→ EXERCISE OBJECTIVE:
Word for word, print all of the lines below.

-------- DATASET CONTENT --------

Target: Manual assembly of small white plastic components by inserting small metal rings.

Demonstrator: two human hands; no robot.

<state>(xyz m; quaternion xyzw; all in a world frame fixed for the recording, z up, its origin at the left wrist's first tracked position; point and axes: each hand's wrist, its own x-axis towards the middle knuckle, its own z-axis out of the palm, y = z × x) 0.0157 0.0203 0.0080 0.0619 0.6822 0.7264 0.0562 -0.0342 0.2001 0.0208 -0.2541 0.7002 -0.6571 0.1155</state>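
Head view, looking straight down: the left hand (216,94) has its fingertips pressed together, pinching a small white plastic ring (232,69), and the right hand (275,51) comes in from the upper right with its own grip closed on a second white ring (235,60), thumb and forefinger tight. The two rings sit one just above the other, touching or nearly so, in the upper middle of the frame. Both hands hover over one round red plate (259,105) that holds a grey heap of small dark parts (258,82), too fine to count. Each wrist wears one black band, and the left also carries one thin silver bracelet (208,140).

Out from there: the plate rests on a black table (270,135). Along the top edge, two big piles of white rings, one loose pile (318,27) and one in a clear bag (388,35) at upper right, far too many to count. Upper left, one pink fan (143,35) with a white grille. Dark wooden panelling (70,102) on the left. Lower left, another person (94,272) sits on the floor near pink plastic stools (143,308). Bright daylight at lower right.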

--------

→ FINISHED EXERCISE:
Target: Manual assembly of small white plastic components by inserting small metal rings.

Demonstrator: two human hands; no robot.

<state>(xyz m; quaternion xyzw; all in a world frame fixed for the recording, z up, its origin at the left wrist's first tracked position; point and axes: each hand's wrist, its own x-axis towards the middle knuckle, its own z-axis out of the palm, y = z × x) 0.0157 0.0203 0.0080 0.0619 0.6822 0.7264 0.0562 -0.0342 0.2001 0.0208 -0.2541 0.7002 -0.6571 0.1155</state>
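Head view, looking straight down: the left hand (216,94) has its fingertips pressed together, pinching a small white plastic ring (232,69), and the right hand (275,51) comes in from the upper right with its own grip closed on a second white ring (235,60), thumb and forefinger tight. The two rings sit one just above the other, touching or nearly so, in the upper middle of the frame. Both hands hover over one round red plate (259,105) that holds a grey heap of small dark parts (258,82), too fine to count. Each wrist wears one black band, and the left also carries one thin silver bracelet (208,140).

Out from there: the plate rests on a black table (270,135). Along the top edge, two big piles of white rings, one loose pile (318,27) and one in a clear bag (388,35) at upper right, far too many to count. Upper left, one pink fan (143,35) with a white grille. Dark wooden panelling (70,102) on the left. Lower left, another person (94,272) sits on the floor near pink plastic stools (143,308). Bright daylight at lower right.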

Nothing more remains to be added to this answer.